Artikel 16 VO (EU) 2026/253

Umsetzungsfristen

(1) Jeder Telematik-Akteur muss sicherstellen, dass alle neuen Telematikanwendungen, die er nach Inkrafttreten der vorliegenden Verordnung einführt, dieser Verordnung entsprechen.

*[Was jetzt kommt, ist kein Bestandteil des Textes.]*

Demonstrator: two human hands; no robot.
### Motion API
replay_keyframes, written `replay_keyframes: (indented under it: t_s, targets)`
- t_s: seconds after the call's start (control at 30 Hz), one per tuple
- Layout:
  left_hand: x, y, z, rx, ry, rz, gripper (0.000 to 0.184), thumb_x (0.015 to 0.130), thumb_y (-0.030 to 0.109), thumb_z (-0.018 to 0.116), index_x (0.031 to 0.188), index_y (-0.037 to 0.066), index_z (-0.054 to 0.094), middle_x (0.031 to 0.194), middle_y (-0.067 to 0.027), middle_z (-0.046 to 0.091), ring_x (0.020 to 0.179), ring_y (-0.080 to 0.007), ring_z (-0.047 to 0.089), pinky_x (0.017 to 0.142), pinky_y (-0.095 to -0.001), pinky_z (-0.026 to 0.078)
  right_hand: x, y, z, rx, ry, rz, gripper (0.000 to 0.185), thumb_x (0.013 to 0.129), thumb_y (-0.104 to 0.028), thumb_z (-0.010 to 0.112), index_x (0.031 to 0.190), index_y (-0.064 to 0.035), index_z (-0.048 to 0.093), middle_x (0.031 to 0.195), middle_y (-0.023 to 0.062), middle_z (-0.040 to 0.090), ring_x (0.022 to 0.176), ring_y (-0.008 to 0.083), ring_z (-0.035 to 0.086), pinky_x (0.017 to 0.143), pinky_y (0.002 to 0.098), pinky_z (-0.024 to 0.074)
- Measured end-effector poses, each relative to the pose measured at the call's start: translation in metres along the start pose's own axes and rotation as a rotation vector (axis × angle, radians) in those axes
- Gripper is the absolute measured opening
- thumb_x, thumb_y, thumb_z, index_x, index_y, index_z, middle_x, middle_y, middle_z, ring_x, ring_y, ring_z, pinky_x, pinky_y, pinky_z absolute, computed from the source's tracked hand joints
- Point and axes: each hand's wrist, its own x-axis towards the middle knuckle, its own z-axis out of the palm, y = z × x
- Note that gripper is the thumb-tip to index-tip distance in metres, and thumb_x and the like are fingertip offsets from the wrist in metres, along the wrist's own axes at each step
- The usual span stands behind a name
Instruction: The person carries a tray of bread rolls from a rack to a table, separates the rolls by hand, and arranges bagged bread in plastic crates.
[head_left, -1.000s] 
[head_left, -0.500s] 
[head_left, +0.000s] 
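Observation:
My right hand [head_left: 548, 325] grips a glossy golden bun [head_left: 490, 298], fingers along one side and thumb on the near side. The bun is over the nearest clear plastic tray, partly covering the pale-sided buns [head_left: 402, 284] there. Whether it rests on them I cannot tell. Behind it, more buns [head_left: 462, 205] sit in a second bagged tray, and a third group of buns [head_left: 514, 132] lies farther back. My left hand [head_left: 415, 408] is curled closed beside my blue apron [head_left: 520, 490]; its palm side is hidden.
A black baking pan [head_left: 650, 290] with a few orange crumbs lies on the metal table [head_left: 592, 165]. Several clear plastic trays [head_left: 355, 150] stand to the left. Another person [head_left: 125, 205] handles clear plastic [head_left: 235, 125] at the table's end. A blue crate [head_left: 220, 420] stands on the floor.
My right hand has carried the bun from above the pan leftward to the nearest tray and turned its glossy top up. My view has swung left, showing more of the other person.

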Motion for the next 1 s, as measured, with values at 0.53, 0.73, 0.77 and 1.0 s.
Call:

(2) Für seine bestehenden Telematikanwendungen muss jeder Telematik-Akteur die in Anlage G des Anhangs festgelegten Meilensteine einhalten, um sicherzustellen, dass diese Anwendungen und die über sie geteilten oder zugänglich gemachten Daten in Bezug auf die in Artikel 2 Absatz 1 genannten Prozesse, die im Zusammenhang mit den ab dem 9. Dezember 2029 geltenden Netzfahrplänen für das Jahr 2030 umgesetzt werden, mit der vorliegenden Verordnung im Einklang stehen.

(3) Für die Zwecke des Absatzes 2 gilt für Betreiber von Serviceeinrichtungen des Schienengüterverkehrs eine zusätzliche Übergangsfrist von 12 Monaten.

(4) Betreiber von in Anhang II Nummer 2 der Richtlinie 2012/34/EU aufgeführten Serviceeinrichtungen, auf die in anderen Absätzen des vorliegenden Artikels kein Bezug genommen wird, können die vorliegende Verordnung freiwillig anwenden.

(5) Ist die auf der Grundlage der Verordnungen (EU) Nr. 454/2011 bzw. (EU) Nr. 1305/2014 in Angriff genommene Planung oder Implementierung des Teilsystems „Telematik” so weit fortgeschritten, dass die Einhaltung der vorliegenden Verordnung die Tragfähigkeit der Inbetriebnahme jenes Teilsystems beeinträchtigen könnte, können die in den Absätzen 2 und 3 genannten Fristen um 12 Monate verlängert werden.